- _How to complete this task_: Go through the data below and gather each line containing "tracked".

- _Data below_:
══════
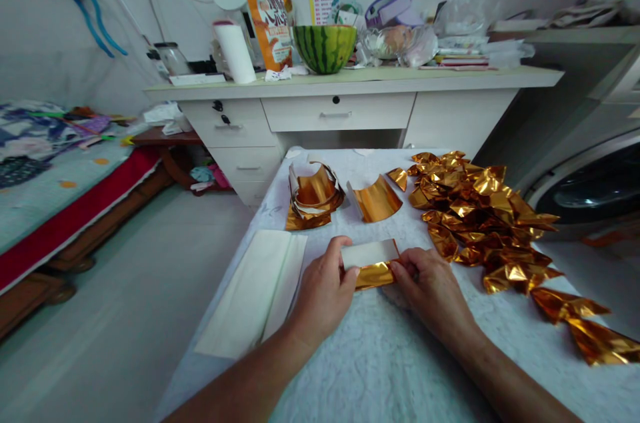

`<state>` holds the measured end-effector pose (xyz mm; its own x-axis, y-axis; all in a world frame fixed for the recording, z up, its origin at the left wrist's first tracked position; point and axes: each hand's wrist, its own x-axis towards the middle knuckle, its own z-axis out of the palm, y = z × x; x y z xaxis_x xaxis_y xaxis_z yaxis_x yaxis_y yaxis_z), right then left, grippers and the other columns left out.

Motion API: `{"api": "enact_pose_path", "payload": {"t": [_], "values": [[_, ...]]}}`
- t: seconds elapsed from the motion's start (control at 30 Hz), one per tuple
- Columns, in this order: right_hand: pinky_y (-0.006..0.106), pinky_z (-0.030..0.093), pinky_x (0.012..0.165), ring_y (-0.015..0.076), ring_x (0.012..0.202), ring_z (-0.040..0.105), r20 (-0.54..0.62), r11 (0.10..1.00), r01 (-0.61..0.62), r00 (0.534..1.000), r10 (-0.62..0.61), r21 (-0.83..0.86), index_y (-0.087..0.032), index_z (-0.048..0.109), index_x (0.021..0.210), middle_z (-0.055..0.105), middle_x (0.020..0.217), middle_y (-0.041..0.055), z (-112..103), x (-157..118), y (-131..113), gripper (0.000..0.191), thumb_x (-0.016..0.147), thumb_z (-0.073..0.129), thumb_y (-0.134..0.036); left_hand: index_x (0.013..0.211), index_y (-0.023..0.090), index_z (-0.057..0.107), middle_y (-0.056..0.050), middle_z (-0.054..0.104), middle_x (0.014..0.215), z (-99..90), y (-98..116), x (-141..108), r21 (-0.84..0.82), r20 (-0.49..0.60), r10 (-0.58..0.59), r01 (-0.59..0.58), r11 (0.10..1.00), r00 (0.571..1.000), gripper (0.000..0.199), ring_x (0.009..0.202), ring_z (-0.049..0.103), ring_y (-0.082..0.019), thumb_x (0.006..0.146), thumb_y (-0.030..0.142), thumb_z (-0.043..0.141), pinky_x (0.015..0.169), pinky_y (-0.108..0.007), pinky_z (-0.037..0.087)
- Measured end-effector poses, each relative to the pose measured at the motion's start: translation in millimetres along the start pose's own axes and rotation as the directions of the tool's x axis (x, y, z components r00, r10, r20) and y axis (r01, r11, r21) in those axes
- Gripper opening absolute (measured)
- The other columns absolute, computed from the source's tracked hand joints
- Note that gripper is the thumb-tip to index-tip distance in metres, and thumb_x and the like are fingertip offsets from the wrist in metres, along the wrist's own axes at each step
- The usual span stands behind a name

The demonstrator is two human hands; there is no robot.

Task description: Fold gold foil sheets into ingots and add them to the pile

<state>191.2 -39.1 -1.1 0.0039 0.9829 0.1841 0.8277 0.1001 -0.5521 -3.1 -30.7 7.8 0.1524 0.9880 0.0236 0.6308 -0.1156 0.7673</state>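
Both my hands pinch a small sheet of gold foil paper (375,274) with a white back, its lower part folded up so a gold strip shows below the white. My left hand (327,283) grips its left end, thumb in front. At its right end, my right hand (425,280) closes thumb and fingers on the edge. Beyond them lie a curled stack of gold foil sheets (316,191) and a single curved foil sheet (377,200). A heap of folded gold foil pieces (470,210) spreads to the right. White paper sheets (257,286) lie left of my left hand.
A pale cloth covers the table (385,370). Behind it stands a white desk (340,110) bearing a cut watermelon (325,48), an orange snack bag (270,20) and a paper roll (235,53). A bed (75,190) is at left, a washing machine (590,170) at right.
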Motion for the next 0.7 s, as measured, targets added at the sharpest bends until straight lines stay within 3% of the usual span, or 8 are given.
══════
- _Response to this exercise_:
`<state>` holds the measured end-effector pose (xyz mm; its own x-axis, y-axis; all in a world frame fixed for the recording, z up, its origin at the left wrist's first tracked position; point and axes: each hand's wrist, its own x-axis towards the middle knuckle, its own z-axis out of the palm, y = z × x; x y z xaxis_x xaxis_y xaxis_z yaxis_x yaxis_y yaxis_z), right then left, grippers and the other columns left out.
- The other columns absolute, computed from the source's tracked hand joints

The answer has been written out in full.